I lead a letter-writing exercise with 'my' class today as well. It didn't go so well. I was modeling the writing of a letter (it's a book report in disguise). I was writing on the white board as they gave me ideas and wrote down the text we came up with. The class was a whole lot less responsive to me-as-teacher than to they are to Ms. D. But, that's fairly normal. So, they give me an event from the story to add to the letter. I work it into a sentence. I try to vary the structure so it's not all "The story is....." or "He did ......" So, I'd be writing these sentences that got sort of out of control.
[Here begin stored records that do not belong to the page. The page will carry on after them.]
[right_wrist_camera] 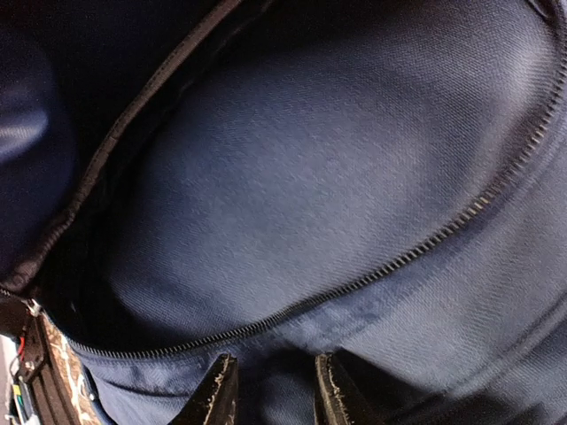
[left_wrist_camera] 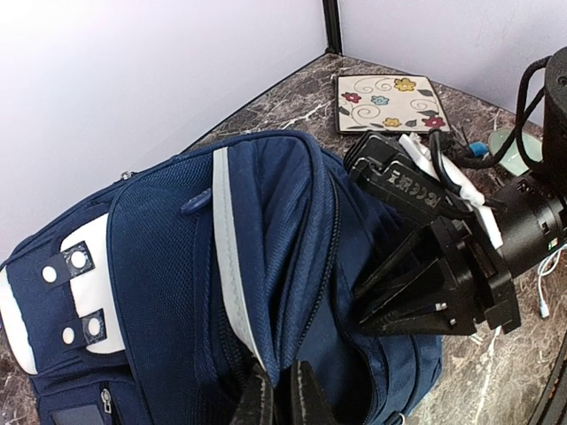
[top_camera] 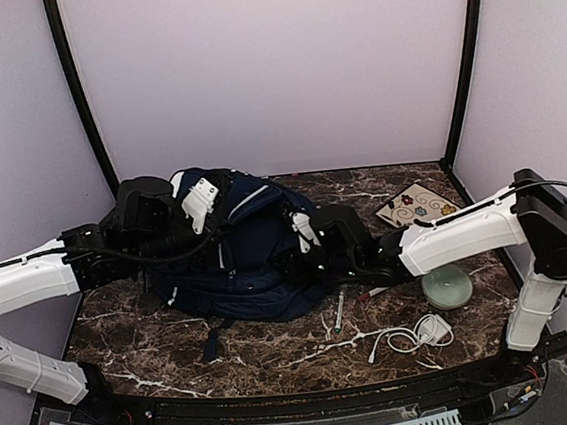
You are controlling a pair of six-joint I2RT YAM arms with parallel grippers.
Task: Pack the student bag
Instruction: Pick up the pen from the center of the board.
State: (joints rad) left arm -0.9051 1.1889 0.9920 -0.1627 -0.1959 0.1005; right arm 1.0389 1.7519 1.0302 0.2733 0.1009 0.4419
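Note:
The student bag (top_camera: 254,276) lies on the marble table, navy with white stripes and a white patch (left_wrist_camera: 84,297). My left gripper (top_camera: 193,236) (left_wrist_camera: 283,400) is shut on a fold of the bag's flap beside the white stripe (left_wrist_camera: 226,257), holding it up. My right gripper (top_camera: 302,246) (right_wrist_camera: 275,390) reaches in from the right at the zipper (right_wrist_camera: 372,270). Its fingers are closed on a bunch of the bag's (right_wrist_camera: 337,150) fabric just below the zipper line. In the left wrist view its black fingers (left_wrist_camera: 399,292) press on the bag's (left_wrist_camera: 159,230) open edge.
A floral notebook (top_camera: 415,203) (left_wrist_camera: 387,103) lies at the back right. A pale green round thing (top_camera: 446,285) sits under the right arm. A white cable with a plug (top_camera: 421,335) and a pen (top_camera: 340,307) lie in front of the bag.

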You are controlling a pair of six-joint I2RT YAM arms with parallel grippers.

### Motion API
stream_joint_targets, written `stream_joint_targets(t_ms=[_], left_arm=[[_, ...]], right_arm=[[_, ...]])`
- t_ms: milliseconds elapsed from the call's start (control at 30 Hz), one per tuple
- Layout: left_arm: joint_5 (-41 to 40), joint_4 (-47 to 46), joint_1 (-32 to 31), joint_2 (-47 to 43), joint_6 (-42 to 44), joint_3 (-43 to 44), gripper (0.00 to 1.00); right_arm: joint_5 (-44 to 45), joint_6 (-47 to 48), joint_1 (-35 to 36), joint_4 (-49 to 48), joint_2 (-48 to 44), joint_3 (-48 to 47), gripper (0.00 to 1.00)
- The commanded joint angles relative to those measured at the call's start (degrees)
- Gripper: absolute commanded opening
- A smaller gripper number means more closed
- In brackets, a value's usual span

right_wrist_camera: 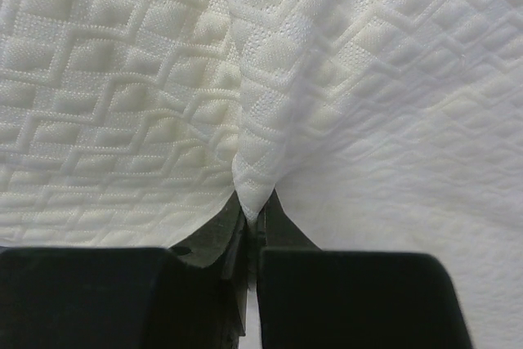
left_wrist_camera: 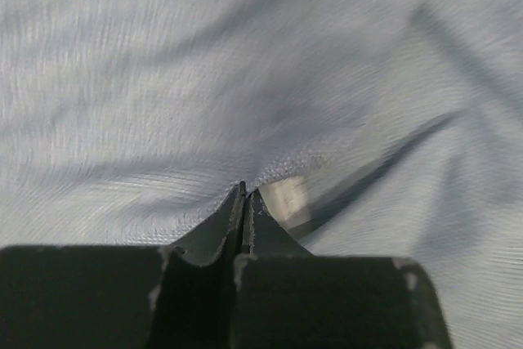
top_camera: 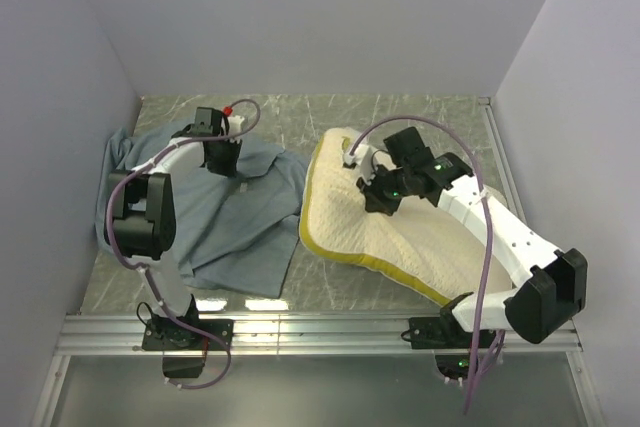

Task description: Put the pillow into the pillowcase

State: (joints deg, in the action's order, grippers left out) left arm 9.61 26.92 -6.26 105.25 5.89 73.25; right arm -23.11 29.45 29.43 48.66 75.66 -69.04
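Note:
The blue-grey pillowcase (top_camera: 230, 217) lies crumpled on the left half of the table. My left gripper (top_camera: 222, 162) is down on its far part. In the left wrist view the jaws (left_wrist_camera: 245, 190) are pressed together, with creases of the pillowcase (left_wrist_camera: 163, 79) running into the tips. The cream-white quilted pillow (top_camera: 400, 237), yellow along its near edge, lies on the right half, its left end touching the pillowcase. My right gripper (top_camera: 378, 197) sits on its far upper part. It is shut (right_wrist_camera: 255, 206) on a raised fold of the pillow cover (right_wrist_camera: 122, 79).
Plain walls close in the table on the left, back and right. A metal rail (top_camera: 320, 332) carrying both arm bases runs along the near edge. Bare grey marbled tabletop (top_camera: 400, 112) shows behind the pillow and pillowcase.

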Motion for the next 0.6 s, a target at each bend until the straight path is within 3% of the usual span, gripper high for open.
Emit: stream_joint_targets(t_ms=[0, 167, 467, 567], left_arm=[[11.62, 2.6, -1.2, 1.88, -1.49, 7.07, 0.0], [20.01, 5.86, -1.82, 1.01, -3.52, 10.51, 0.0], [20.98, 7.8, -1.74, -10.32, -3.34, 7.17, 0.0], [22.03, 8.67, -1.74, -13.4, -3.43, 6.55, 0.0]], right_arm=[[-2.98, -1.41, 4.83, -3.4, -3.32, -0.22, 0.0], [-2.2, -1.07, 13.27, -3.93, -2.62, -0.13, 0.0], [0.43, 2.45, 28.64, -5.16, 6.42, -1.28, 0.0], [0.79, 3.33, 29.98, -5.77, 10.38, -2.15, 0.0]])
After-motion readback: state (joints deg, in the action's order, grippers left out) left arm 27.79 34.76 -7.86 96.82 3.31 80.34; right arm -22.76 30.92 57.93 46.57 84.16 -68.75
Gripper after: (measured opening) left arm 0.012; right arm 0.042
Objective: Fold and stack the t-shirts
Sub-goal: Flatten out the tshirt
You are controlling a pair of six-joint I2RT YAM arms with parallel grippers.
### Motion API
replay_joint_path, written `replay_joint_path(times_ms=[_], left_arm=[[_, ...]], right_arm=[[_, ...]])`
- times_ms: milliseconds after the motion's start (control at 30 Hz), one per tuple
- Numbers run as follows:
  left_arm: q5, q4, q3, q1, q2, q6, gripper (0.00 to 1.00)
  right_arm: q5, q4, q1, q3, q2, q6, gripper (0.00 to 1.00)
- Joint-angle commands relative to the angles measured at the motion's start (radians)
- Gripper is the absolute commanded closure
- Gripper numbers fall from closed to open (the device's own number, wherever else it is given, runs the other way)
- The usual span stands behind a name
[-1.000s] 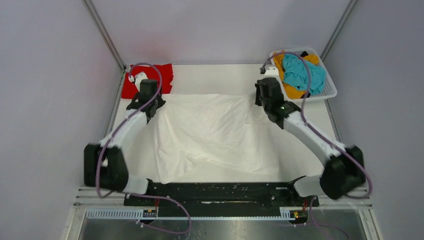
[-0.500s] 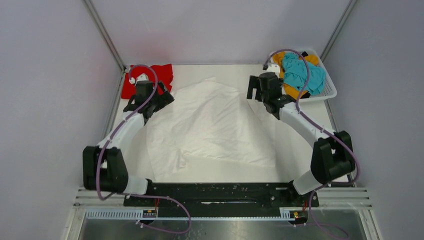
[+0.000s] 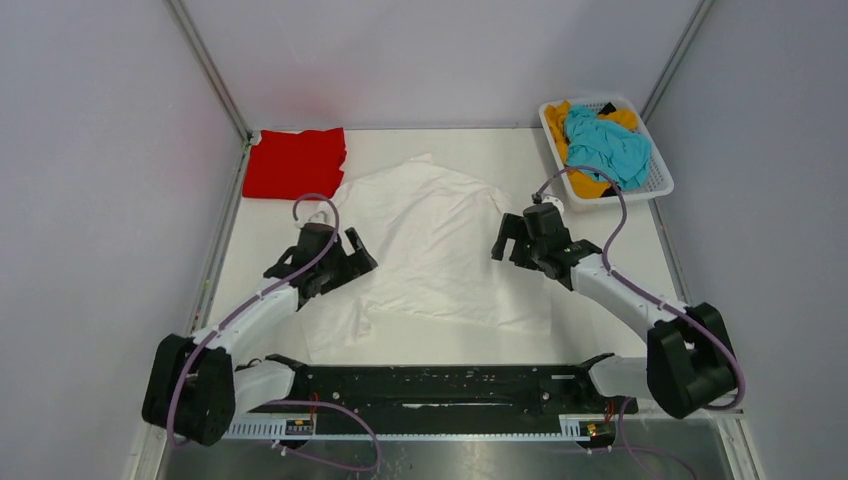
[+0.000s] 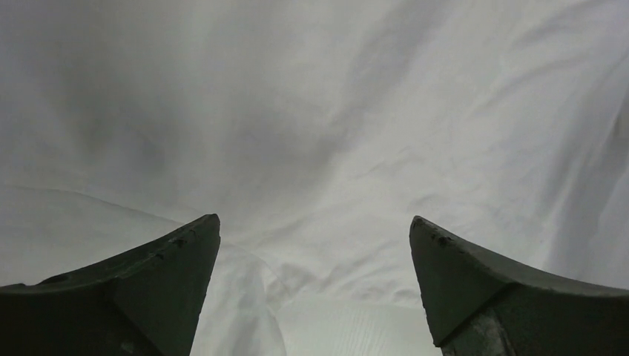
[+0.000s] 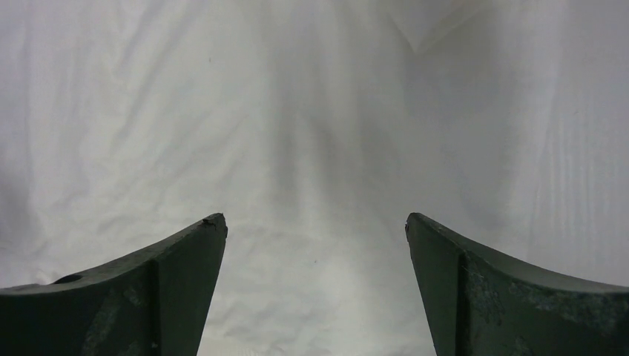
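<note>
The large white t-shirt (image 3: 430,240) lies spread and wrinkled on the middle of the table, and it fills both wrist views (image 4: 334,133) (image 5: 297,111). My left gripper (image 3: 360,258) hovers open over its left edge, nothing between the fingers (image 4: 313,230). Over the shirt's right edge my right gripper (image 3: 508,243) is open too, empty (image 5: 315,222). A folded red t-shirt (image 3: 296,162) lies flat at the back left corner. The teal t-shirt (image 3: 604,146) lies crumpled on the orange-yellow one (image 3: 585,182) in the basket.
The white slotted basket (image 3: 659,176) stands at the back right corner, slightly beyond the table edge. Metal frame posts rise at both back corners. Grey walls close in on left, right and back. The arm bases sit on a black rail at the near edge.
Both grippers opened and let go of the white shirt's far corners, then pulled back toward me. The shirt dropped and settled flat, its far edge now peaked at the middle.
</note>
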Motion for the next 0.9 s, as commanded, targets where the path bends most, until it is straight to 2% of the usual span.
replay_joint_path(times_ms=[0, 200, 333, 433, 567, 700, 867], left_arm=[[0.055, 0.115, -0.028, -0.022, 0.112, -0.039, 0.01], [0.15, 0.25, 0.05, -0.022, 0.345, -0.045, 0.01], [0.14, 0.209, 0.171, -0.02, 0.505, -0.026, 0.01], [0.13, 0.21, 0.26, -0.02, 0.583, -0.012, 0.01], [0.057, 0.13, 0.411, -0.021, 0.652, 0.033, 0.01], [0.03, 0.081, 0.47, -0.021, 0.58, 0.065, 0.01], [0.024, 0.01, 0.356, -0.036, 0.344, 0.075, 0.01]], right_arm=[[-0.07, -0.023, 0.026, 0.01, 0.109, 0.089, 0.0], [0.009, -0.004, 0.018, 0.069, 0.286, 0.112, 0.01], [0.018, -0.012, -0.026, 0.145, 0.392, 0.109, 0.0], [-0.008, -0.012, -0.086, 0.223, 0.476, 0.113, 0.01], [-0.034, -0.005, -0.143, 0.362, 0.56, 0.095, 0.01], [-0.066, -0.046, -0.155, 0.467, 0.556, 0.043, 0.01], [-0.051, 0.002, -0.155, 0.327, 0.336, 0.028, 0.01]])
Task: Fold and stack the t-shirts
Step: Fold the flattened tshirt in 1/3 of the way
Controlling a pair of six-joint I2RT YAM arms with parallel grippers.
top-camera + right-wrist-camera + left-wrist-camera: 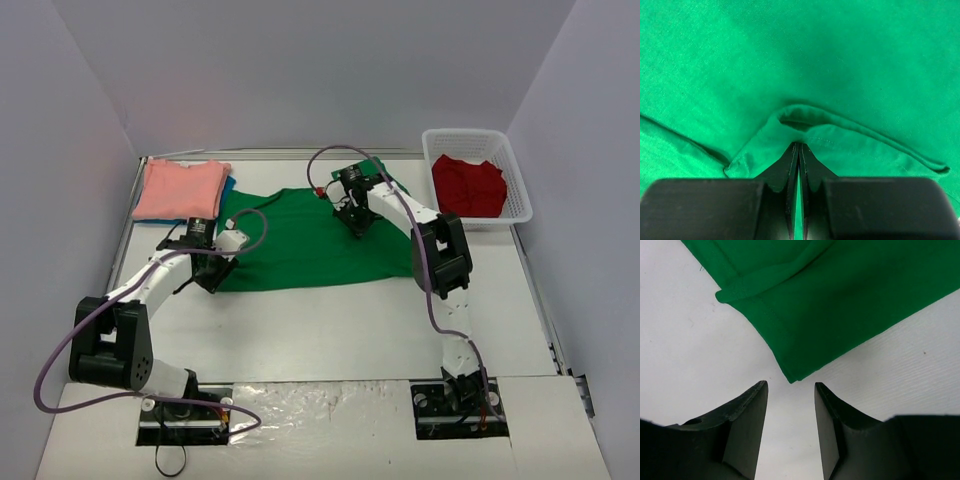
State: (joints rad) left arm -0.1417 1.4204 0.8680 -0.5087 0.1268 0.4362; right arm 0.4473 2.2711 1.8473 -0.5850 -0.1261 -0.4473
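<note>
A bright green t-shirt (310,245) lies spread across the middle of the table. My right gripper (355,228) sits on its far part, and in the right wrist view that gripper (799,145) is shut on a raised hem fold of the green cloth (850,60). My left gripper (212,280) hovers at the shirt's near left corner. In the left wrist view it (790,385) stands open over bare table, with the green corner (840,300) just ahead of its fingertips. A folded salmon-pink shirt (180,188) lies on a teal-blue one (229,186) at the far left. A red shirt (467,185) is in the basket.
The white mesh basket (517,190) stands at the far right by the wall. Grey walls close in the table on the left, back and right. Purple cables loop off both arms. Bare white table lies between the green shirt and the arm bases.
</note>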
At this point, I'd normally go back and self-correct my own writing, but 18 kids were writing every word down and I just couldn't ask them to erase so we could start the sentence over. With modeling, you are supposed to make mistakes and correct them so that the kids can see the process. But, I couldn't do it that way during this activity. Very frustrating.
0 Replies
 
Stray Cat
 
  1  
Reply Wed 3 Oct, 2007 06:42 pm
Yeah, it would be difficult enough to write something off the cuff like that in front of a class, without having to edit it as you go along.

Would it be possible to do the story, make the corrections as you go along, then give the kids a few minutes at the end of class to jot down the finished product? Or is that just not practical with the time limitations?